The Independent Voice of Southern Methodist University Since 1915

The Daily Campus

The Daily Campus

The Independent Voice of Southern Methodist University Since 1915

The Daily Campus

The Independent Voice of Southern Methodist University Since 1915

The Daily Campus


Smoke-filled Cinco Center teaches lesson

With firetrucks parked outside the Cinco Center and smoke billowing from the building, it might have seemed like something had gone wrong Wednesday afternoon at SMU.

But as streams of first-year students could tell you, it was all carefully planned.

Cori Cusker, the Smith Hall director, has been working to put on the Great Escape since May.

The event simulates the atmosphere and dangers of a real fire and is an educational opportunity for first-years, Cusker said. Firefighters are on hand to talk to students about what to do in case of the real thing.

“They treat it like a real fire,” she said.

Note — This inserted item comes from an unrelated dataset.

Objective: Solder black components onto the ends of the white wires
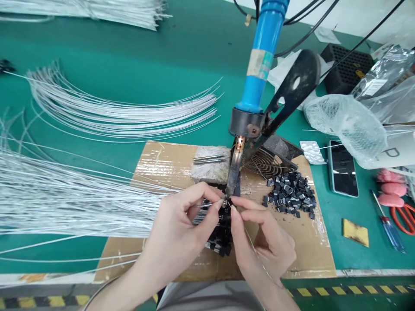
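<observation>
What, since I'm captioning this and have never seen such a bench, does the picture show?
It is one view, from a camera on the worker's head, looking down at their bare hands. The left hand pinches a small piece, mostly hidden; the right hand holds a thin wire. Above them a blue-handled tool, apparently a soldering iron, points down. The green table bears cardboard, with a pile of small black parts on its right side. White wires spread at left; a phone and a screwdriver lie at right.
</observation>
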Motion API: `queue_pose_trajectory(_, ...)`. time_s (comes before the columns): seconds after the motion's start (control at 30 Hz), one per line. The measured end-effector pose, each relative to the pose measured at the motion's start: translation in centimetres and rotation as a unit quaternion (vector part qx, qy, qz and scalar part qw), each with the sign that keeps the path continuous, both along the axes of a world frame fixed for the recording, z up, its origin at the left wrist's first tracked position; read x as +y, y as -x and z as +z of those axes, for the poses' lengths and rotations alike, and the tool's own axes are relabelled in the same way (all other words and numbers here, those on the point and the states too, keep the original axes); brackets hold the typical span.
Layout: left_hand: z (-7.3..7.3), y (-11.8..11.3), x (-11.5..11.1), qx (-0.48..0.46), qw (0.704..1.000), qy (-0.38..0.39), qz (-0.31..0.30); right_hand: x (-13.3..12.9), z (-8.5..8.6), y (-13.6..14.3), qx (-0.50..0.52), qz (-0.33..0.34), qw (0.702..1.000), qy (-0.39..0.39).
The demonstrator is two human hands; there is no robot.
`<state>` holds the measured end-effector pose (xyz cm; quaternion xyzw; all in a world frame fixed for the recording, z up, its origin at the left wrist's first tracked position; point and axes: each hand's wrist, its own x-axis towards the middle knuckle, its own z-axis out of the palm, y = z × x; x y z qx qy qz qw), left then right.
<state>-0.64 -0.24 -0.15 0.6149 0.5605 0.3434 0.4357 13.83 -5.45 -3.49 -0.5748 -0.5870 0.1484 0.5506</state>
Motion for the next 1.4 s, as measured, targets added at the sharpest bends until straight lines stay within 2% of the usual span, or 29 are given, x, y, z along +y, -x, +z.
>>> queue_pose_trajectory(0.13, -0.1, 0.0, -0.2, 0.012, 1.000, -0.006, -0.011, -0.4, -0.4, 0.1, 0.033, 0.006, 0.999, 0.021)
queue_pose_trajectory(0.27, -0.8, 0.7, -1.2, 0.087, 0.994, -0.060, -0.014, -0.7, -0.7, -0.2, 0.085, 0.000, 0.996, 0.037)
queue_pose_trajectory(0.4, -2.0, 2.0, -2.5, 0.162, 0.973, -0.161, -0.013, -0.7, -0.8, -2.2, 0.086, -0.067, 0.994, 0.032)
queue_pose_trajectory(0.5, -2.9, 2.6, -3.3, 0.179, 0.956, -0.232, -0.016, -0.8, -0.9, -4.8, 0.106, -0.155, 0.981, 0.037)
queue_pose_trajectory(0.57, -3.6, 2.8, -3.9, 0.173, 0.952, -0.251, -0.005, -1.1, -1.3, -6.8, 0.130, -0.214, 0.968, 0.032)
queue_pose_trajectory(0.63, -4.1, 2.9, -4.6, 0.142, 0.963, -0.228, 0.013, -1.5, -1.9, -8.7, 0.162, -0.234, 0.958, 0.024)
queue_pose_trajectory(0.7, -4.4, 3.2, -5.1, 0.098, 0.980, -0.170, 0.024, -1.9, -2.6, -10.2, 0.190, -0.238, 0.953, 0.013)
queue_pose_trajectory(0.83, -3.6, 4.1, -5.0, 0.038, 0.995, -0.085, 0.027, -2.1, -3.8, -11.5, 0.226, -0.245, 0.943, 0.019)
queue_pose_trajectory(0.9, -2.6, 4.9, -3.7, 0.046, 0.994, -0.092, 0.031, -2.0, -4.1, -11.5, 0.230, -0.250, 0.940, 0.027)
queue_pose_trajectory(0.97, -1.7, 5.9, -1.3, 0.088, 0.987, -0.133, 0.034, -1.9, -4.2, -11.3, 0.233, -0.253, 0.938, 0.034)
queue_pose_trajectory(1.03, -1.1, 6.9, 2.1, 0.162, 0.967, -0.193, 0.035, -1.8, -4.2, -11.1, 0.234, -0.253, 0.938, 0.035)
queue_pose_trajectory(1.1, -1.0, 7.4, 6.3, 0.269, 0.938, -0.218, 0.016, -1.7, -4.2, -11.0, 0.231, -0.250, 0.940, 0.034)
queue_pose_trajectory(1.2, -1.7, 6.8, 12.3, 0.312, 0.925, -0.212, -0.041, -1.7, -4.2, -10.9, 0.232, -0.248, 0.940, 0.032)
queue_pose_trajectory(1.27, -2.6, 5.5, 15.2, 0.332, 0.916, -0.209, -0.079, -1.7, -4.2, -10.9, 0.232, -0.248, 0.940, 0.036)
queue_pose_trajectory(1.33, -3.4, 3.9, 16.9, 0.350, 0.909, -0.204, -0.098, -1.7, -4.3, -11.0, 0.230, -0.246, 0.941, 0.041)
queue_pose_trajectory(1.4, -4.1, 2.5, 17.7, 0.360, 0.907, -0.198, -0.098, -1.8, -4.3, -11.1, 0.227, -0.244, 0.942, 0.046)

During the simulation, groups of up to 40 students are dispersed throughout the building while firefighters prepare to flood it with smoke. After smoke detectors go off and the lights are cut, students have two minutes to get out of the building. Firefighters stationed throughout the building tap participants on the shoulder if they make a mistake, like standing up during the evacuation.

First-year Grant Lewis of Virginia-Snider said he didn’t make it.

“I died because I didn’t follow along a wall,” he said, “It kind of opens your eyes because you don’t expect it to be that dark.”

Fellow first-year Dane Brannan agreed.

“There’s absolutely no visibility,” he said, “And you only have a couple of minutes to get out.”

Cusker said that most of the residence halls were having staff members bring students in groups.

“We’re hoping for 300 to 400 people,” she said.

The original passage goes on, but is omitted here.